RECORD EXTRACTS.
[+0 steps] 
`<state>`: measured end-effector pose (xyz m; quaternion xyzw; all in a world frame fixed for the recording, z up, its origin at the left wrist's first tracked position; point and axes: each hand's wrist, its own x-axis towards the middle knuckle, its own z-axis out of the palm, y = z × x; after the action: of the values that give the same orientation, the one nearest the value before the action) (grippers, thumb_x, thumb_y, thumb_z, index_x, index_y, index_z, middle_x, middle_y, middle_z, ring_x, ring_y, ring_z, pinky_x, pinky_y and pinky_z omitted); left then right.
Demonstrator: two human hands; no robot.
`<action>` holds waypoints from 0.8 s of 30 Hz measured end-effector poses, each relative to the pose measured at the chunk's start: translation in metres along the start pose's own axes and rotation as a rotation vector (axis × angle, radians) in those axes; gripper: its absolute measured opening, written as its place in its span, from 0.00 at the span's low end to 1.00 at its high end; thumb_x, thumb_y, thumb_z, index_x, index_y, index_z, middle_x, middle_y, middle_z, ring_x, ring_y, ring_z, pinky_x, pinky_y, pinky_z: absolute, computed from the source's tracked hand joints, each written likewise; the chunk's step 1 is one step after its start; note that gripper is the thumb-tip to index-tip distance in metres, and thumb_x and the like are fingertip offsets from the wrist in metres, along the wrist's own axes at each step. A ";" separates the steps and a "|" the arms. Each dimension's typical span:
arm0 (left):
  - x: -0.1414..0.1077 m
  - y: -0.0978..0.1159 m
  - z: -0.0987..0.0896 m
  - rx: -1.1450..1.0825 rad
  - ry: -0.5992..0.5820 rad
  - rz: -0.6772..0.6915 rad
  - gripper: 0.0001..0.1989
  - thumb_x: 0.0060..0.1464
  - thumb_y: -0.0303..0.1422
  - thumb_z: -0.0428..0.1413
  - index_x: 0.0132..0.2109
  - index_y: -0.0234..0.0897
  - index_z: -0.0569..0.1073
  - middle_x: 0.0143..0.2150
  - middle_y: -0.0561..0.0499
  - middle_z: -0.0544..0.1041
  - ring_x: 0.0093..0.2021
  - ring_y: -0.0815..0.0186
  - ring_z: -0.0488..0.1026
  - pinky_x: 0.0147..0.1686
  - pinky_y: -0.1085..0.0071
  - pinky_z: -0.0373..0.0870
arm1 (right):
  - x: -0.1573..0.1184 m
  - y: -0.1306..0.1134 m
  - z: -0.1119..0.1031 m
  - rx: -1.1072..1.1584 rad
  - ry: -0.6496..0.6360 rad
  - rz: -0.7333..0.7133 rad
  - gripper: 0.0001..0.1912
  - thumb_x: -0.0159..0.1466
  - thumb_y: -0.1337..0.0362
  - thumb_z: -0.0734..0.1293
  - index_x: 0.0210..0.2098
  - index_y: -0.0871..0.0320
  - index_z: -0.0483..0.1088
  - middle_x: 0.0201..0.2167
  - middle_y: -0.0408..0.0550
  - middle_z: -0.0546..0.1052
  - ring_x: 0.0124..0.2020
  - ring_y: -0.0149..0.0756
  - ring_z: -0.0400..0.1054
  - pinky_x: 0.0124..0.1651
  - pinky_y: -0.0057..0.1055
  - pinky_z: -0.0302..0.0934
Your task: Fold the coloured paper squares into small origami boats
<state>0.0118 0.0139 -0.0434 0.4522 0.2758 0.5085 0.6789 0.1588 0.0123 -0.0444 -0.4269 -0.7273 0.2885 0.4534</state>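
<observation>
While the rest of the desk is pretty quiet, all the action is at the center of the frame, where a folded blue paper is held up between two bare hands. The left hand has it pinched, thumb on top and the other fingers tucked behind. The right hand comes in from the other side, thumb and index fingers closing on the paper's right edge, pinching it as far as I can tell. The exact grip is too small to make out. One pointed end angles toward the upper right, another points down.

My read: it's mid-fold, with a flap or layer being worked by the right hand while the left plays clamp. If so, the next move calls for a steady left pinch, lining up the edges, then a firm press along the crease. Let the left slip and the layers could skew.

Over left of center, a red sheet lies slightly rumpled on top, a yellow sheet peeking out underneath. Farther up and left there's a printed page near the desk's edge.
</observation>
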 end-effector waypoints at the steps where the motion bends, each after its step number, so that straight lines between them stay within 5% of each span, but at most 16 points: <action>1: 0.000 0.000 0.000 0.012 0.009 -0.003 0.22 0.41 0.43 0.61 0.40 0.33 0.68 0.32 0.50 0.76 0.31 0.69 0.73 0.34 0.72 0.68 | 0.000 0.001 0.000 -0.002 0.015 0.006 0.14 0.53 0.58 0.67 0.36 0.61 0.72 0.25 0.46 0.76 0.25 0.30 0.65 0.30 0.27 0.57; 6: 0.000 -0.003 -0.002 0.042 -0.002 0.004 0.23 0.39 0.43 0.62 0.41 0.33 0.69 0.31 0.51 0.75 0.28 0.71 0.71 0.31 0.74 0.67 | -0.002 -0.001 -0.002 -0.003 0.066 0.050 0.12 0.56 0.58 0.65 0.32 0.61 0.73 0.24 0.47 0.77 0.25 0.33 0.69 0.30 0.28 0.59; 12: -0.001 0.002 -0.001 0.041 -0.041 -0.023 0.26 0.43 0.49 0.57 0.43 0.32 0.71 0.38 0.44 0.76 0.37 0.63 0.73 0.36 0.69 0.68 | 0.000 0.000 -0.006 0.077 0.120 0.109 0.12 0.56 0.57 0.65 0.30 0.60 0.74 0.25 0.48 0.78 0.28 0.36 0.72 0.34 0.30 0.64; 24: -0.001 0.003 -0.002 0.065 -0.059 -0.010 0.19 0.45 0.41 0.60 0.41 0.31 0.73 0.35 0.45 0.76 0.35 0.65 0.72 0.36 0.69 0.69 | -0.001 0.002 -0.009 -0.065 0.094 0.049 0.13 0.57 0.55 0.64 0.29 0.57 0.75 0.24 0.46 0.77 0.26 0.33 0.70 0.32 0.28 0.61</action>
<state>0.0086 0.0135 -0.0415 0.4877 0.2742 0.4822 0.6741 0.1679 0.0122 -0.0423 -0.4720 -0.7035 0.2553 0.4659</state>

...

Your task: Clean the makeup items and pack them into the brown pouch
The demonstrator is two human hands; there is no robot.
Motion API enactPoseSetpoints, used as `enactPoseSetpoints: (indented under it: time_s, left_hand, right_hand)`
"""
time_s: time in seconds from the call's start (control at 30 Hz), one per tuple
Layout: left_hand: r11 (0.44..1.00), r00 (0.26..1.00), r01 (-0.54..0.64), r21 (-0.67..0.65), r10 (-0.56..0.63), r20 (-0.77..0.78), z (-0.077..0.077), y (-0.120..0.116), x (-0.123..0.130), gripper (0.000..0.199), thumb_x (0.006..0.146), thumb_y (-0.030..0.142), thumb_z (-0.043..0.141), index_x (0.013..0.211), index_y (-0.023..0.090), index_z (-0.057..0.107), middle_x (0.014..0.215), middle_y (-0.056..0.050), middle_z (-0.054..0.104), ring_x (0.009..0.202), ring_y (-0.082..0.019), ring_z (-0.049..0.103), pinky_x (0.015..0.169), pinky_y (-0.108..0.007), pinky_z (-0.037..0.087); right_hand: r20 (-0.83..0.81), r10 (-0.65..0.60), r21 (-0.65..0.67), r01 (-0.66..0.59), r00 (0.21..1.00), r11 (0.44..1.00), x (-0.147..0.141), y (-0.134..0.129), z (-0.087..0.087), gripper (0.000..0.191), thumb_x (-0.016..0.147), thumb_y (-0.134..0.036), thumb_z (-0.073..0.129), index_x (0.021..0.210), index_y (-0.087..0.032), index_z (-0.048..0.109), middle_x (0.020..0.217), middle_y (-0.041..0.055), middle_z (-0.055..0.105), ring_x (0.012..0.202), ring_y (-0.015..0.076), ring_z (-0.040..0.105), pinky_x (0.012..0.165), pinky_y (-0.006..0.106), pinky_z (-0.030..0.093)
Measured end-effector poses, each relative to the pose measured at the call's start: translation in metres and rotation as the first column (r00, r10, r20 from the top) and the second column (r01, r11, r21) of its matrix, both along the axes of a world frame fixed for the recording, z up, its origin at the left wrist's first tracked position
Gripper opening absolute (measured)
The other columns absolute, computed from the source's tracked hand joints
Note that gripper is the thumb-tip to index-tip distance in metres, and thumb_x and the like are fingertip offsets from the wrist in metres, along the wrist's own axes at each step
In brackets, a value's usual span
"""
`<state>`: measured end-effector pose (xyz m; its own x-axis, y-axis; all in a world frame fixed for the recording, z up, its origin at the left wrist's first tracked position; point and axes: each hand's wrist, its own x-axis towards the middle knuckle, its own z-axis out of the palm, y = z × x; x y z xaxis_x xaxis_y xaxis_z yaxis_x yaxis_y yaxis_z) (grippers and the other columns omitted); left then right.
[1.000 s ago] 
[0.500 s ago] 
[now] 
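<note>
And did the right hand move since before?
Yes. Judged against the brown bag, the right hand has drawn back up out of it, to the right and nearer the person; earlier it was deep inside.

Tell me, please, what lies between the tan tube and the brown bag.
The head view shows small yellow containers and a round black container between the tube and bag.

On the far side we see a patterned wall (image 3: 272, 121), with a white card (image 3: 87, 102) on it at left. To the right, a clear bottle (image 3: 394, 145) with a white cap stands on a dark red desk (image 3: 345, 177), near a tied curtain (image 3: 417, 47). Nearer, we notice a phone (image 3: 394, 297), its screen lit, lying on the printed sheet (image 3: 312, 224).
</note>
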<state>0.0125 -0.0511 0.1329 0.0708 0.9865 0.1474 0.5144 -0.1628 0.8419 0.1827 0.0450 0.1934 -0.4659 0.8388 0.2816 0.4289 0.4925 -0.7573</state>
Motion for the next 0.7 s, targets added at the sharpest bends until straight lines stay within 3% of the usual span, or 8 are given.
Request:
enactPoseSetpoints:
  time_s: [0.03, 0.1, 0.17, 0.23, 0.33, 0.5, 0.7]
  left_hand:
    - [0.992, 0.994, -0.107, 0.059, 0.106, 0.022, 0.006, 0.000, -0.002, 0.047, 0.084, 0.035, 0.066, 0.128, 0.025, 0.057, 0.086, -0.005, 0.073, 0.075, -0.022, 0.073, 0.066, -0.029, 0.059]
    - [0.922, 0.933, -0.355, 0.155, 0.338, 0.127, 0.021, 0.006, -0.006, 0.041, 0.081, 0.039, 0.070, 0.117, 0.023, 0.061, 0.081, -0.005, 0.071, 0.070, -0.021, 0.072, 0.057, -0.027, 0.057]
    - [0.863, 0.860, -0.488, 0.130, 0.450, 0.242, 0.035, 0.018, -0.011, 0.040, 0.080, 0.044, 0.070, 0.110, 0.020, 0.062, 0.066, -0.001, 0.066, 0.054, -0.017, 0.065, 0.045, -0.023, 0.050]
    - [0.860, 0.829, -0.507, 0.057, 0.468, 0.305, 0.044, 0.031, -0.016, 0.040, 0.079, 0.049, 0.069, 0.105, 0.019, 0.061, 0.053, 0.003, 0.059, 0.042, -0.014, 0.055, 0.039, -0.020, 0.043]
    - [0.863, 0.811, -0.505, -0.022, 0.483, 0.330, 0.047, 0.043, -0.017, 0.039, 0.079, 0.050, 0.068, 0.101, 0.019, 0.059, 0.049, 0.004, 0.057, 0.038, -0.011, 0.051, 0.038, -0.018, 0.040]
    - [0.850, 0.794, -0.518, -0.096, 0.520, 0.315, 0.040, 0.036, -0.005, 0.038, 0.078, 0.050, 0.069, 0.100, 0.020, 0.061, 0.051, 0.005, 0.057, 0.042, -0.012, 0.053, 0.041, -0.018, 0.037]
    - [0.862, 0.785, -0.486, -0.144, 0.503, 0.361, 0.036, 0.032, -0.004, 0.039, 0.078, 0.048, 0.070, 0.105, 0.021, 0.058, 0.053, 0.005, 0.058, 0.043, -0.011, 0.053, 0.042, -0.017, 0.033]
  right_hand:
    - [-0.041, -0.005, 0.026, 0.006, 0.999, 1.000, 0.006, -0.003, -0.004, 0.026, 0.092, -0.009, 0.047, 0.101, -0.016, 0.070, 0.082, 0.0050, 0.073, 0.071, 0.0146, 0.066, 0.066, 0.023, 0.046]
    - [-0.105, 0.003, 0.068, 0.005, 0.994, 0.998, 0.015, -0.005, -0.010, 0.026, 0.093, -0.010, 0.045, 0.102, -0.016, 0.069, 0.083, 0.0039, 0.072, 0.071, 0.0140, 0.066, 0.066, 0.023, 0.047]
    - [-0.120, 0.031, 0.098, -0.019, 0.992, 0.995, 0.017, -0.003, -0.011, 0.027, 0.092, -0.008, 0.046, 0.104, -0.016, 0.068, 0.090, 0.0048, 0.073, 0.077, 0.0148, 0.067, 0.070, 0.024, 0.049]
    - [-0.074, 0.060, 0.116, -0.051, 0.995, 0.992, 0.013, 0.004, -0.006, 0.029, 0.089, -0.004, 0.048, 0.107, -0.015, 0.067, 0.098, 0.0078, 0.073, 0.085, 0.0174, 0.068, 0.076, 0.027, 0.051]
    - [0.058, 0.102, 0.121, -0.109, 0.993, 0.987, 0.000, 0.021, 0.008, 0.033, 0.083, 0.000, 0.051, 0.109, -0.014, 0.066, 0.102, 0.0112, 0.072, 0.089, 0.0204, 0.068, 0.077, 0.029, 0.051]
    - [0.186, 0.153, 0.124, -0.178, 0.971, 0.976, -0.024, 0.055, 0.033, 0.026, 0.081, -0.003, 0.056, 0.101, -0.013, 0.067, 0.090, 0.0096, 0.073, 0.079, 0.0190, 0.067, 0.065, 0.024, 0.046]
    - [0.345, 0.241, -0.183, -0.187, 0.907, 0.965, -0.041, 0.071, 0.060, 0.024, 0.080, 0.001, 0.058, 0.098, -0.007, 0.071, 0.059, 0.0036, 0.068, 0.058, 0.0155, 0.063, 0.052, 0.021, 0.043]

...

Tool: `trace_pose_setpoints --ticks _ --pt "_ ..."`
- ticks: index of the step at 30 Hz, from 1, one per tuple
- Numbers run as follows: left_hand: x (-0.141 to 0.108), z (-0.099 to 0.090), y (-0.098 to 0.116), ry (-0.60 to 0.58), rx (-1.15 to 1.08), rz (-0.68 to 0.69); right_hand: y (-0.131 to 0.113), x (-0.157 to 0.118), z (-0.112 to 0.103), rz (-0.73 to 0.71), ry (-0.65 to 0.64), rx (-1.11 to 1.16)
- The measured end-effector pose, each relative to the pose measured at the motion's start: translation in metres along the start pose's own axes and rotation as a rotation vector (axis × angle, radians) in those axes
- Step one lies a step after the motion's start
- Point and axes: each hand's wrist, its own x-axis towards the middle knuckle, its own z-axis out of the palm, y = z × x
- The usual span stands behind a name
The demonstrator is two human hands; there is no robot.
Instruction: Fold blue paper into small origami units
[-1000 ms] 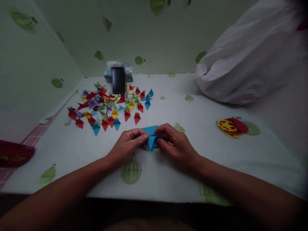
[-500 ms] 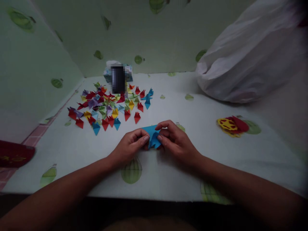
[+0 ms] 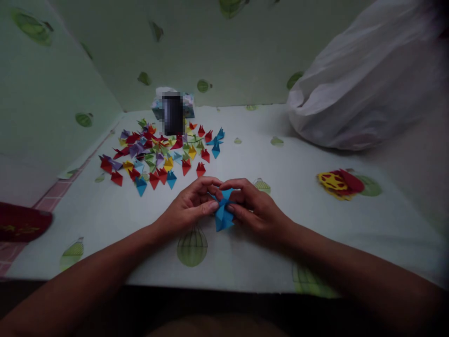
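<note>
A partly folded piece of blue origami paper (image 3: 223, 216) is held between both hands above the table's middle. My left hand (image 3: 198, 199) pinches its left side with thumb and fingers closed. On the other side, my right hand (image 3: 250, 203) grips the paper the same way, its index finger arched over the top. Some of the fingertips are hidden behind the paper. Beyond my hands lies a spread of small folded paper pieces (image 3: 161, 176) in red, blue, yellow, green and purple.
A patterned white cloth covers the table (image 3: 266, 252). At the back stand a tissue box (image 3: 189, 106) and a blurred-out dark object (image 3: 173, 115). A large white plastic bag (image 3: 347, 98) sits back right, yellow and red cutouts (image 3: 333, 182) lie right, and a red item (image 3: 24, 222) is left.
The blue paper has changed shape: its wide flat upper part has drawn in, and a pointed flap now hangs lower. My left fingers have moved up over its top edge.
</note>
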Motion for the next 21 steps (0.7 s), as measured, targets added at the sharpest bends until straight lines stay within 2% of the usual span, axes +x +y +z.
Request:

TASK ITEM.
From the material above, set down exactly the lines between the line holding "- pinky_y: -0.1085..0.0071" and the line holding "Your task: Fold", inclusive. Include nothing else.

OUTPUT FOR THIS TASK.
  - pinky_y: -0.1085..0.0071
  - pinky_z: -0.0373..0.0870
arm1 (right):
  - x: -0.1573..0.1184 m
  - y: -0.1306..0.1134 m
  - z: -0.1119..0.1031 m
  - rx: -1.1072..1.1584 rad
  - ry: -0.6496..0.6360 rad
  - rz: -0.7333..0.7133 rad
  - gripper: 0.0001..0.1912
  - thumb_x: -0.0159..0.1466
  - thumb_y: -0.1337..0.0362
  - thumb_z: -0.0734..0.1293
  - index_x: 0.0210..0.2098
  - index_y: -0.0871..0.0320
  - index_z: -0.0483..0.1088
  - middle_x: 0.0201..0.2167
  - middle_y: -0.0408..0.0550
  - middle_z: -0.0546..0.1052
  - ring_x: 0.0124..0.2020
  - ring_y: -0.0149..0.0756
  - ring_z: -0.0400..0.1054
  - pinky_x: 0.0124..0.1651
  - pinky_y: -0.0057..0.1055
  - pinky_z: -0.0302..0.0934
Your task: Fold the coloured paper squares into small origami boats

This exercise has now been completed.